Work order: In your copy of the data, include no pictures and alter nothing else.
*** Supplied material Section Begins ***
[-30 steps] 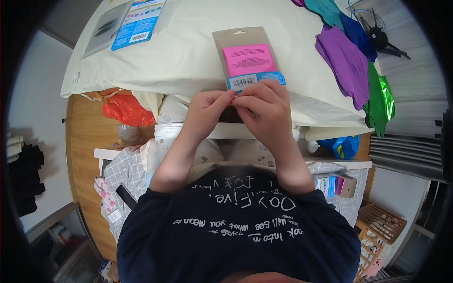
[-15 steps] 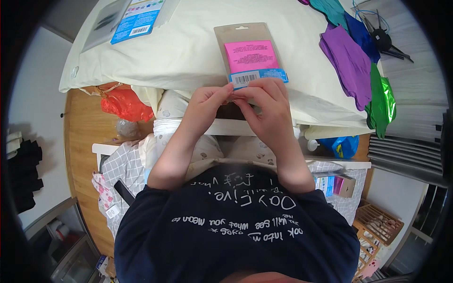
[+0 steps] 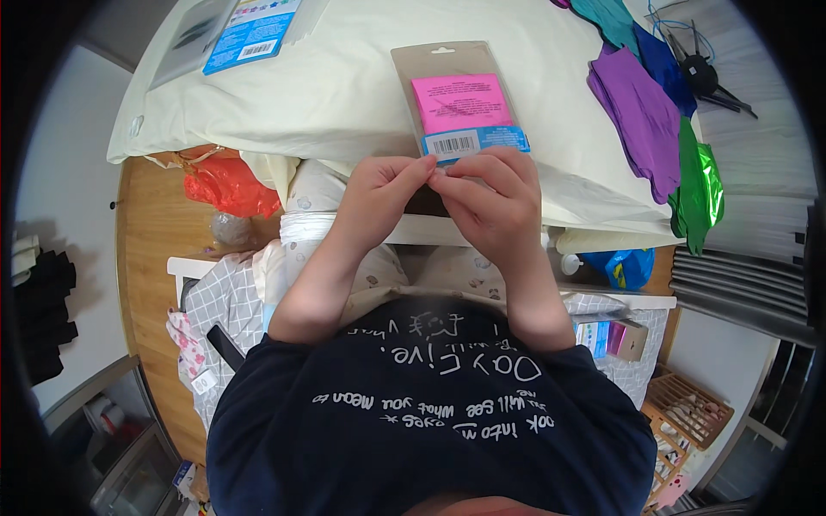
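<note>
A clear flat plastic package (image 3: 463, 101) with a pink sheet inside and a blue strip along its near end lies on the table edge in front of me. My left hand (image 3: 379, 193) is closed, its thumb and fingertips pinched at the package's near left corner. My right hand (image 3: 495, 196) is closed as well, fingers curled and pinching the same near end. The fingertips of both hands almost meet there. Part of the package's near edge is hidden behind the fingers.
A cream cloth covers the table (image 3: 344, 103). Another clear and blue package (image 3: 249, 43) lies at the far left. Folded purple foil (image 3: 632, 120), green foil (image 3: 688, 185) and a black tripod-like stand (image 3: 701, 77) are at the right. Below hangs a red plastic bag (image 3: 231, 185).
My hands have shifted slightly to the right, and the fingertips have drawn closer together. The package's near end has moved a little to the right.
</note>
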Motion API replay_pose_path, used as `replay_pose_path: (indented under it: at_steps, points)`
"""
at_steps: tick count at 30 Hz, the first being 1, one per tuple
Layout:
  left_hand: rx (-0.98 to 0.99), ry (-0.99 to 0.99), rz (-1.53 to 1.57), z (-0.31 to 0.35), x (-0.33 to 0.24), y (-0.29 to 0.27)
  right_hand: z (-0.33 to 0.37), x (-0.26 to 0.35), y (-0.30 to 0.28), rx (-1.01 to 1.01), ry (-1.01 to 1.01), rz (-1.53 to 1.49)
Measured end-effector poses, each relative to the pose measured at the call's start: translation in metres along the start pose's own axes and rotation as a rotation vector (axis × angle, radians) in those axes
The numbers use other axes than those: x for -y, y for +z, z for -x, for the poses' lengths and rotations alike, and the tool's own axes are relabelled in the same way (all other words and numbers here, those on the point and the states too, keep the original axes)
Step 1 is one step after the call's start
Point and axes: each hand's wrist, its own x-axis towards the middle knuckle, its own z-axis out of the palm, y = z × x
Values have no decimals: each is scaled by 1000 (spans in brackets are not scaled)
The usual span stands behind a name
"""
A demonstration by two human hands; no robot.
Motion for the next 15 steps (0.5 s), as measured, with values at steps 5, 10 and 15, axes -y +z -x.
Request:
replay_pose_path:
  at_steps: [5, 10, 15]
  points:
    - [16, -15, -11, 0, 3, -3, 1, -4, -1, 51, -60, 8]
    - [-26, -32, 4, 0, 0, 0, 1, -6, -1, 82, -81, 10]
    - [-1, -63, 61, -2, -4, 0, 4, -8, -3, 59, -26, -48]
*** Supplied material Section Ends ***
Written answer:
[-30 steps] 
[-15 steps] 
[+0 steps] 
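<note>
A clear flat plastic package (image 3: 463, 101) with a pink sheet inside and a blue strip along its near end lies on the table edge in front of me. My left hand (image 3: 379, 193) is closed, its thumb and fingertips pinched at the package's near left corner. My right hand (image 3: 495, 196) is closed as well, fingers curled and pinching the same near end. The fingertips of both hands almost meet there. Part of the package's near edge is hidden behind the fingers.
A cream cloth covers the table (image 3: 344, 103). Another clear and blue package (image 3: 249, 43) lies at the far left. Folded purple foil (image 3: 632, 120), green foil (image 3: 688, 185) and a black tripod-like stand (image 3: 701, 77) are at the right. Below hangs a red plastic bag (image 3: 231, 185).
My hands have shifted slightly to the right, and the fingertips have drawn closer together. The package's near end has moved a little to the right.
</note>
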Motion API replay_pose_path, used as `replay_pose_path: (indented under it: at_steps, points)`
"""
at_steps: tick count at 30 Hz, the first being 1, one per tuple
Layout:
  left_hand: rx (-0.98 to 0.99), ry (-0.99 to 0.99), rz (-1.53 to 1.57), z (-0.31 to 0.35), x (-0.33 to 0.24), y (-0.29 to 0.27)
  right_hand: z (-0.33 to 0.37), x (-0.26 to 0.35), y (-0.30 to 0.28), rx (-1.01 to 1.01), ry (-1.01 to 1.01), rz (-1.53 to 1.49)
Measured end-effector poses, each relative to the pose measured at the call's start: translation in metres along the start pose's own axes and rotation as a rotation vector (axis × angle, radians) in those axes
The numbers use other axes than those: x for -y, y for +z, z for -x, for the poses' lengths and rotations alike, and the tool's own axes are relabelled in the same way (all other words and numbers here, those on the point and the states too, keep the original axes)
Step 1 is one step after the call's start
Point and axes: each hand's wrist, its own x-axis towards the middle knuckle, its own z-axis out of the palm, y = z × x
Values have no decimals: each is scaled by 1000 (spans in brackets are not scaled)
The usual span stands behind a name
"""
A demonstration by two human hands; no robot.
Motion for the next 15 steps (0.5 s), as measured, with values at steps 5, 10 and 15, axes -y +z -x.
Request:
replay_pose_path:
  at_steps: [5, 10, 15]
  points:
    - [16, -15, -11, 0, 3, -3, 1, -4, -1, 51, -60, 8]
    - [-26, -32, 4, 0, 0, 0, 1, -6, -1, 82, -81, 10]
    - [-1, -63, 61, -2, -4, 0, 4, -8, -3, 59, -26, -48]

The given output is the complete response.